Listen to your body to remain in balance
Dr. Masani is a Scientist at Toronto Rehab. He is an Assistant Professor in the Institute of Biomaterials and Biomedical Engineering at the University of Toronto. Broadly speaking, Kei’s research aims to improve the mobility of people who experience neurological impairment. His approach to investigating human movement is undertaken from a neuromechanical perspective, i.e. the union of neurophysiology and physics. With this in mind, Kei focuses specifically on developing accurate assessments and therapeutic tools using functional electrical stimulation for standing, walking and adapted exercise.
Optimizing movement after nervous system damage
Dr. Musselman is a Scientist at TRI-UHN. She is an Assistant Professor in the Department of Physical Therapy. Kristin’s research focus is on optimizing everyday functional movements, such as walking and reaching. This includes training effective balance reactions in adults with spinal cord injury, and studying whether wearable sensors can detect those at risk of falls. She also studies the effectiveness of functional electrical stimulation to improve arm function in young children with cerebral palsy.
Improving independence through discovery, innovation and commercialization
Dr. Popovic is Associate Scientific Director, Research, at the Toronto Rehabilitation Institute – University Health Network and the Toronto Rehab Chair in Spinal Cord Injury Research. He is also a Professor in the Institute of Biomaterials and Biomedical Engineering at the University of Toronto, as well as Senior Scientist and the Neural Engineering and Therapeutics Team Leader. His fields of expertise are functional electrical stimulation, neuroprostheses, neuro-rehabilitation, brain machine interfaces, modeling and control of linear and non-linear dynamic systems, robotics, and signal processing. His interests are in the areas of neuro-rehabilitation, physiological control systems, assistive technology, and brain machine interfaces.
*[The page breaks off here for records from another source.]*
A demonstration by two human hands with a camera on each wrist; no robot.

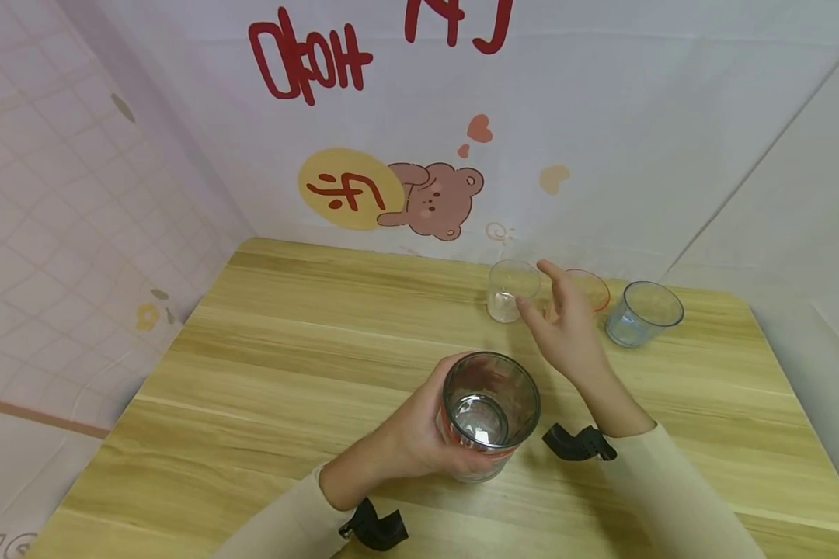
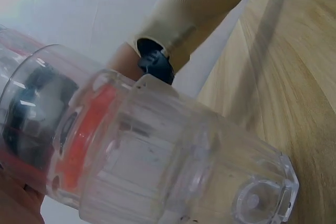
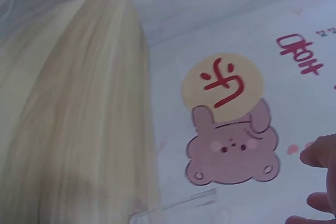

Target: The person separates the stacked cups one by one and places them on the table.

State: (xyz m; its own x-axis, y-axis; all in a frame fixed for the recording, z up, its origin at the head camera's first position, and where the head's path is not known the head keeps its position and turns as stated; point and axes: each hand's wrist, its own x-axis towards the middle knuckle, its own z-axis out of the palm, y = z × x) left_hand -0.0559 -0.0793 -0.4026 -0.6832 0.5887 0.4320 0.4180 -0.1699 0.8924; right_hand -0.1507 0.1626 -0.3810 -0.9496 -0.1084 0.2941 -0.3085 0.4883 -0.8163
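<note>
My left hand (image 1: 416, 431) grips a stack of nested glass cups (image 1: 491, 396), held over the near middle of the table. The uppermost cup has a dark grey rim; an orange-red band and a clear faceted base (image 2: 257, 198) show further down in the left wrist view. Fingers straight and spread, my right hand (image 1: 568, 334) reaches toward the back of the table and holds nothing. Its thumb overlaps a clear cup (image 1: 501, 309) in the head view. Behind the hand stands a cup with an orange-red rim (image 1: 597, 295), partly hidden. A blue cup (image 1: 628, 330) stands just right of it.
The light wooden table (image 1: 252, 349) backs onto a white cloth wall (image 1: 601, 101) printed with a bear and red lettering. Side cloths hang at left and right. Black mounts sit on both wrists.
</note>
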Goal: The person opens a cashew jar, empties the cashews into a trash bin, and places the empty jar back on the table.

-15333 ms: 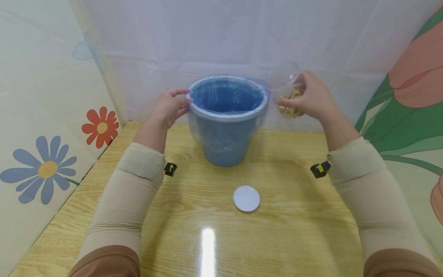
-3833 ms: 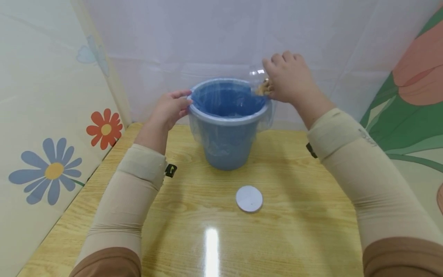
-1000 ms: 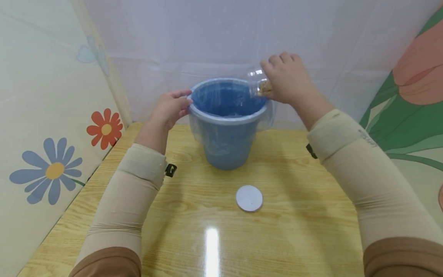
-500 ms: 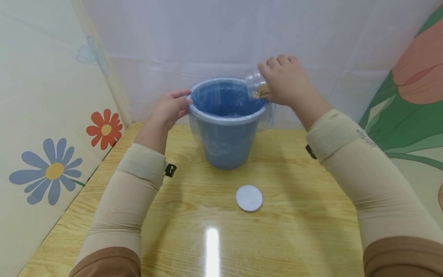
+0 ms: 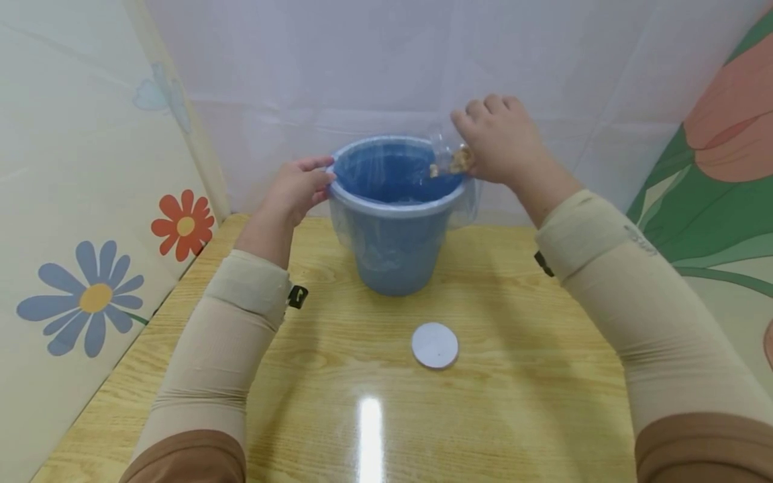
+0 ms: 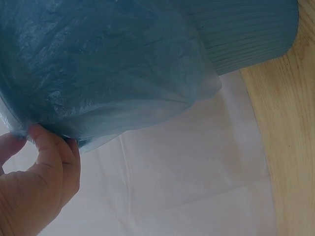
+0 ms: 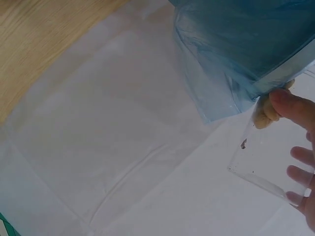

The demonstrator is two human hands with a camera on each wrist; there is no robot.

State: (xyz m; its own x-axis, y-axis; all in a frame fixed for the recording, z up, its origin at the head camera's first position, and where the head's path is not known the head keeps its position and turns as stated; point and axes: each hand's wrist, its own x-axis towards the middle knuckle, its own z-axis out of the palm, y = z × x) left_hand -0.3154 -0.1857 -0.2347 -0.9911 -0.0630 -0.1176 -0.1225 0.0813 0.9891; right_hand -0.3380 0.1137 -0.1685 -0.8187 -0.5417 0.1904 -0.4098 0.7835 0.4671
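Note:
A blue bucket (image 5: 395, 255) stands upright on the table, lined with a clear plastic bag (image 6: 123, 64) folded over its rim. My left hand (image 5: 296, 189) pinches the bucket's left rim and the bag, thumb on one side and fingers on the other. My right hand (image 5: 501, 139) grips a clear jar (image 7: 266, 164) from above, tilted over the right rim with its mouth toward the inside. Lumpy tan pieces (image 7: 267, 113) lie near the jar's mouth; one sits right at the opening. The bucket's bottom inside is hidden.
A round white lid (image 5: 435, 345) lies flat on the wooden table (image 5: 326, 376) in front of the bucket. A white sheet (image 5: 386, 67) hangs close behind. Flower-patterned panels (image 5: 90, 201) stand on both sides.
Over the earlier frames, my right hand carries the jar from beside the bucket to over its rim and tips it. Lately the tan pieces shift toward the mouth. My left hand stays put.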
Reaching for better hand function
Dr. Zariffa is a Scientist and an Assistant Professor at the Institute of Biomaterials & Biomedical Engineering, University of Toronto and a Scientist in the Neural Engineering and Therapeutics team. José’s research focuses on developing technology for upper limb neurorehabilitation. For example, to evaluate the true impact of rehabilitation strategies on daily life, his team is developing a system to measure hand function at home using wearable cameras. Looking to the next generation of assistive technologies, he is learning how to intercept and interpret neural signals to create direct interfaces with the nervous system.